The guitar-work, vocals and rhythms are all nicely complex, intricate and varied with a modern in-yer-face production. The album’s core of technical speed metal is in the fine tradition of American 80’s Metal bands such as Sanctuary, Liege Lord, Racer X or Crimson Glory (the latter comes through even further on the album’s more vocally flamboyant and scene-setting moments). Some of the heavier guitar-lines are particularly rapid and along with the choppy arrangements and Metal vocals, the band more than once put me in mind of a modern incarnation of Apocrypha. Control Denied spring to mind too on the heavier tracks, taking Chuck Schuldiner style guitar innovations and blending them with Steve DiGiorgio type bass-lines (like in ‘Sacrifice’ for example).

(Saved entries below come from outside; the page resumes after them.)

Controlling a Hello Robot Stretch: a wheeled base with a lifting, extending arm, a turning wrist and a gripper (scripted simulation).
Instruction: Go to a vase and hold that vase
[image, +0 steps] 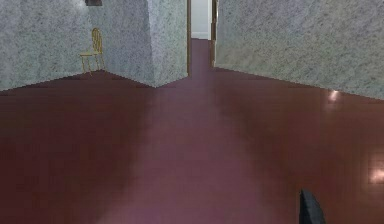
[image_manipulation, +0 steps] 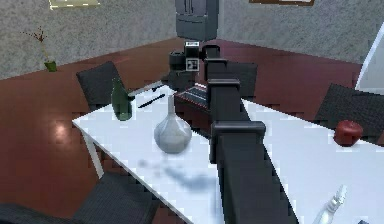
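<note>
The arm (image_manipulation: 238, 160) rises as a dark square bar from the arm side view's bottom edge and reaches out level over the white worktop (image_manipulation: 290, 150), crossing most of it. At its far end sit the two small white marked squares. Just left of them is the dark pincer (image_manipulation: 174, 76), its thin fingers pointing down toward the worktop's far part. Things lie on the worktop at and behind the pincer, so I cannot tell how its fingers stand or whether it holds anything.

The vase (image_manipulation: 172, 131) is clear glass with a round belly and a narrow neck. It stands upright on the worktop just left of the arm, nearer the camera than the pincer. A green bottle (image_manipulation: 120, 101) stands upright near the worktop's left corner, apart from the vase. A red apple (image_manipulation: 347, 132) lies near the right end. Dark chairs (image_manipulation: 100, 82) ring the worktop.

In the forward view, dark red floor (image: 150, 140) runs to speckled grey walls, a yellow chair (image: 92, 50) and a doorway (image: 200, 30).
</note>
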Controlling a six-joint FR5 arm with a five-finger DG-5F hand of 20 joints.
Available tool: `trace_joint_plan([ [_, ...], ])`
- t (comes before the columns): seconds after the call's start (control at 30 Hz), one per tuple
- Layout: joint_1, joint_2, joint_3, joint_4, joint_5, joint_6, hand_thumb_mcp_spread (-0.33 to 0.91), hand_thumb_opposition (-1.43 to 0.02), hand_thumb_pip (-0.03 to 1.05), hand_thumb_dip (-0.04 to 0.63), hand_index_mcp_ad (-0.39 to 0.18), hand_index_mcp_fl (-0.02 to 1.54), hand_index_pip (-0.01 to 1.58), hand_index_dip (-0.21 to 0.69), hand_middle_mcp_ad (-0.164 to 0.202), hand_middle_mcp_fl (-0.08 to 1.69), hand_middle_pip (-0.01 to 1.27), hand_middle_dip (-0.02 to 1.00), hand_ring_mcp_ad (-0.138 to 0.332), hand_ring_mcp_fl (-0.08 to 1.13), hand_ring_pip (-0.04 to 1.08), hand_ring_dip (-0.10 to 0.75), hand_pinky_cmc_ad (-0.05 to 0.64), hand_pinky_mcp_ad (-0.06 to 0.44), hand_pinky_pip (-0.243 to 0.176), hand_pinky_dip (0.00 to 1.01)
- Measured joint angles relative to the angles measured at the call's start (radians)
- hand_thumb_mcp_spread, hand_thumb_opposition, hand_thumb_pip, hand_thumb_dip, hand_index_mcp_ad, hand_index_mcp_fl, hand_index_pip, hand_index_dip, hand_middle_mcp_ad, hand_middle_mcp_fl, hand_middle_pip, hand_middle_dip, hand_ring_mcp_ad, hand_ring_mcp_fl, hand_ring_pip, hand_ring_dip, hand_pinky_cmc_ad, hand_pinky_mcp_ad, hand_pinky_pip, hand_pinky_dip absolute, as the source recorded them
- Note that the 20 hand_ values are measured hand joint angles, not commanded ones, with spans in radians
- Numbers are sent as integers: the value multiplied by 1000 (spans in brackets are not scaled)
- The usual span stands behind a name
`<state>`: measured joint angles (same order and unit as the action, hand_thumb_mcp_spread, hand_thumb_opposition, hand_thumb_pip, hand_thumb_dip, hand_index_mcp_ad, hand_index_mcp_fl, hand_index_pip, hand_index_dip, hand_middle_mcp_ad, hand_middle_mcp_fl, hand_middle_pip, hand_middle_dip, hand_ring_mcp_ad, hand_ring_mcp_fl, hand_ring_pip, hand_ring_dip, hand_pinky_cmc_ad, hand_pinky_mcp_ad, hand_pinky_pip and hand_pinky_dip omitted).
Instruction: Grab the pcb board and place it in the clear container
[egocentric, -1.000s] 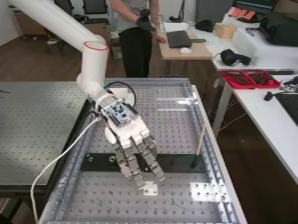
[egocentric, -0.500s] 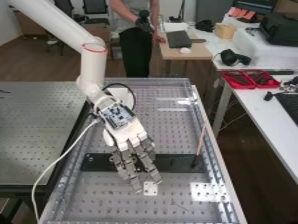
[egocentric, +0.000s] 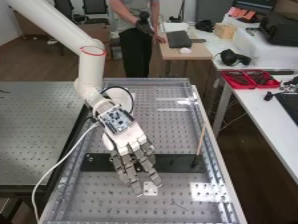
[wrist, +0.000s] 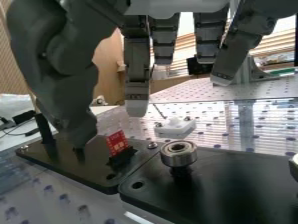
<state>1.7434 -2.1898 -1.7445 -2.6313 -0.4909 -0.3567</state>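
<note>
The perforated desk (egocentric: 169, 127) lies beneath the fingers (wrist: 138, 75), loosely spread and empty; near the bearing (wrist: 178, 153), the red pcb board (wrist: 116, 142) stands in its black holder (wrist: 122, 157), and I'd worry the thumb (wrist: 70, 95), closing low, might knock it askew

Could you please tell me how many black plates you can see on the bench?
2, side by side: one black plate bears a red piece, the other plate a metal ring. More may be hidden behind the hand.

Over the past second, the hand (egocentric: 128, 138) has shifted slightly toward the bench's (egocentric: 100, 202) near end.
</note>
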Motion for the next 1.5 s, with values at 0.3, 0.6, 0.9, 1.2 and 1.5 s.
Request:
trace_joint_plan([
  [0.3,-1,-9,3,13,0,-7,330,-831,689,237,54,5,1513,115,94,-9,129,122,264,0,122,-21,328,215,-126,778],
  [0.6,5,-20,11,-2,-6,0,330,-831,691,237,54,2,1517,108,94,-9,126,122,264,0,126,-21,328,215,-126,782],
  [0.9,14,-27,15,8,13,-7,330,-831,696,236,54,9,1538,106,94,-7,129,126,264,0,126,-21,328,216,-126,782],
  [1.2,23,-37,36,1,40,-13,330,-831,702,236,54,9,1557,113,94,-9,129,126,264,0,124,-21,328,216,-126,784],
  [1.5,20,-43,36,6,51,-21,333,-831,702,236,54,10,1560,157,91,-9,129,126,264,0,133,-21,328,216,-126,810],
])
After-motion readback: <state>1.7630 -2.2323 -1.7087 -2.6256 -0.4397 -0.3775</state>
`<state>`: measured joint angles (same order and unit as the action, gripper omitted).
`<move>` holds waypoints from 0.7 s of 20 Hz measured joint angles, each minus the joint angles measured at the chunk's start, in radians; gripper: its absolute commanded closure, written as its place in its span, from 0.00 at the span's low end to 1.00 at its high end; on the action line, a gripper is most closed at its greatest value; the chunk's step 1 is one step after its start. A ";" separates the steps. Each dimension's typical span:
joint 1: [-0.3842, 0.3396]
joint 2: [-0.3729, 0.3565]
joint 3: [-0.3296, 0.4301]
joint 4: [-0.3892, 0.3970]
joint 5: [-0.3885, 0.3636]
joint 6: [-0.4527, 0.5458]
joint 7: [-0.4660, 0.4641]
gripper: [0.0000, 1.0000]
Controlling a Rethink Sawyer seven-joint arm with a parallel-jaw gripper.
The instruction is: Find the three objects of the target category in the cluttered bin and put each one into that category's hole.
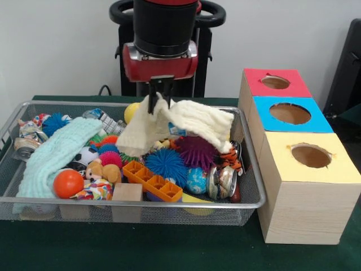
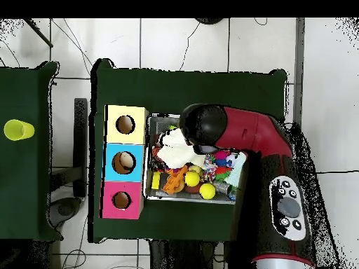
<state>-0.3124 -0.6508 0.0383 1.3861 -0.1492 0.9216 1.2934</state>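
Note:
The wire mesh bin [image 1: 130,201] is full of clutter on the green table. My gripper [image 1: 160,97] hangs over its back middle, shut on a cream cloth [image 1: 186,123] and holding it lifted and draped over the pile. A tan plush bear [image 1: 102,170] lies at the front left. An orange striped plush tiger [image 1: 230,158] lies at the right, partly under the cloth. The duck is hidden. The red box's hole [image 1: 275,82] is farthest back on the right. In the overhead view the arm [image 2: 242,133] covers the gripper, and the cloth [image 2: 172,150] and the red box [image 2: 121,200] show.
In the bin lie a mint knitted cloth [image 1: 56,152], an orange ball [image 1: 67,183], purple [image 1: 195,151] and blue [image 1: 165,162] spiky balls, an orange plastic tray [image 1: 153,180], a wooden block [image 1: 127,192] and cans [image 1: 221,182]. The blue box [image 1: 290,114] and yellow box [image 1: 310,156] stand to its right.

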 measured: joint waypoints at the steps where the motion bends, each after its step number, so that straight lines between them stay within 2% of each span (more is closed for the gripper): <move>1: -0.005 0.001 0.000 -0.002 -0.004 0.000 0.000 1.00; 14: -0.093 0.005 0.000 -0.077 -0.063 0.056 0.000 1.00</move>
<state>-0.4058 -0.6463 0.0383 1.3094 -0.2127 0.9778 1.2934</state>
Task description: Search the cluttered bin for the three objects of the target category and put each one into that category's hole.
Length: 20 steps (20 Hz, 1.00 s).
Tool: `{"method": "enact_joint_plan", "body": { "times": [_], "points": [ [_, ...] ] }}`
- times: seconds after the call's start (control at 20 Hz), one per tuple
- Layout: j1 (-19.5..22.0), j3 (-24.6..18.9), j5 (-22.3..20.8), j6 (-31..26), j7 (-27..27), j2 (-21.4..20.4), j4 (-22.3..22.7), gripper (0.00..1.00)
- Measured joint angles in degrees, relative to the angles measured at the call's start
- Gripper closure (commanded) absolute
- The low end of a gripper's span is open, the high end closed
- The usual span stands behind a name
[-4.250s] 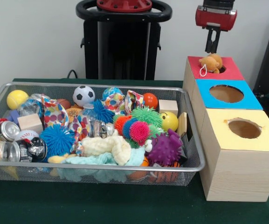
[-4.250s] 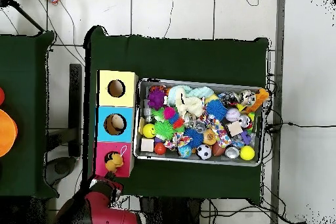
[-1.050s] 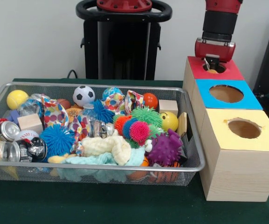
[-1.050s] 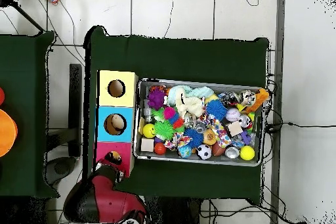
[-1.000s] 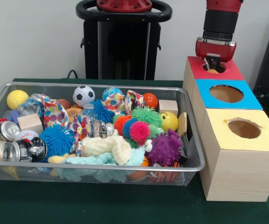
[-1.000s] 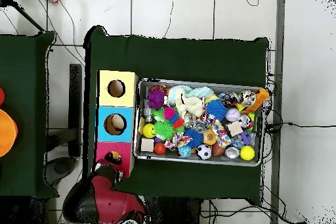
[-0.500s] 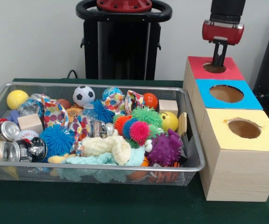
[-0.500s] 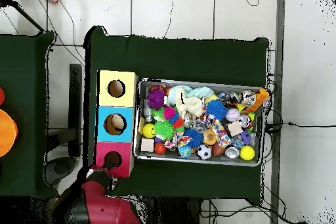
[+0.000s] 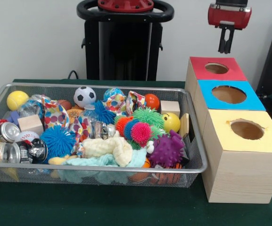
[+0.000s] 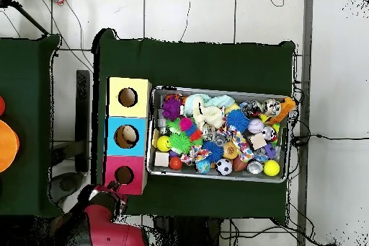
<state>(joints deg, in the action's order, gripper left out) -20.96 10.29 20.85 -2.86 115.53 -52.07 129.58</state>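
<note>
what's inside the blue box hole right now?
In the overhead view, something pale and rounded shows through the hole of the blue box. From the front, only the tan inner wall shows. What else lies inside is hidden.

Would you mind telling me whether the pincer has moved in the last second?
Yes. The pincer has risen from the red box's hole and now hangs clear above it.

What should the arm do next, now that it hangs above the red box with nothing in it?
Probably swing across to the wire basket and search for another soft toy. The gripper hangs empty above the red box, whose hole shows nothing sticking out, while the basket is full of balls, cans and cloth.
</note>
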Motion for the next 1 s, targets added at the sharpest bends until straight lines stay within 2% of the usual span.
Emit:
{"method": "enact_joint_plan", "body": {
  "times": [0.6, 1.0],
  "points": [
    [1.3, 1.68, -0.02, -2.42, 0.0, -2.52, -1.32, 1.0],
    [6.77, 1.87, -1.88, -5.8, 0.0, -4.19, -4.11, 1.0]
  ]
}}
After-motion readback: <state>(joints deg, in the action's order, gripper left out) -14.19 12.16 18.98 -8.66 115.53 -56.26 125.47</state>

But this is just one side of the band and they aren’t afraid to throw in things that just feel right to them – there’s the extended flamenco guitar lead-break in ‘What We Are Dying For’ for instance, reminiscent of Tore Osteby in Ark and Conception, or there’s the way the band somehow manage to seamlessly blend the eccentricity of King Diamond with prime Nevermore darkness in the mellow ‘The Great Awakening’ into the epic ‘End Of Time’, incorporating a dash of the aforementioned Crimson Glory thrown in for good measure. This track also highlights another plus point for the band – when you are dealing in the more technical side of Metal as Witherfall are, there can be a tendency to push the music forward and forget to write a memorable vocal hook, but the band have that covered in ‘End Of Time’ as well as ‘Nobody Sleeps Here’, where some of the repeated, catchy vocal lines give the whole track a cohesion and draw it all together.
This is one of those albums you just keep going back to – the first few listens only seem to brush the surface. There’s so much going on with each member’s contribution that even though the whole thing works excellently as a whole, you can also concentrate on just one instrument/vocal and be equally enthralled. This is a fabulous tribute to Adam Sagan, some of his best work captured forever (the drums effortlessly switch tempos from modern Thrash to European Dark Metal and into Progressive Metal with absolute ease), enhanced by his friends and band-mates, giving some of the album’s more melancholy moments a further poignancy. I’m sure he would have been very proud of this album as the rest of the band have every right to be – this is one interesting, powerful, complex and engrossing release.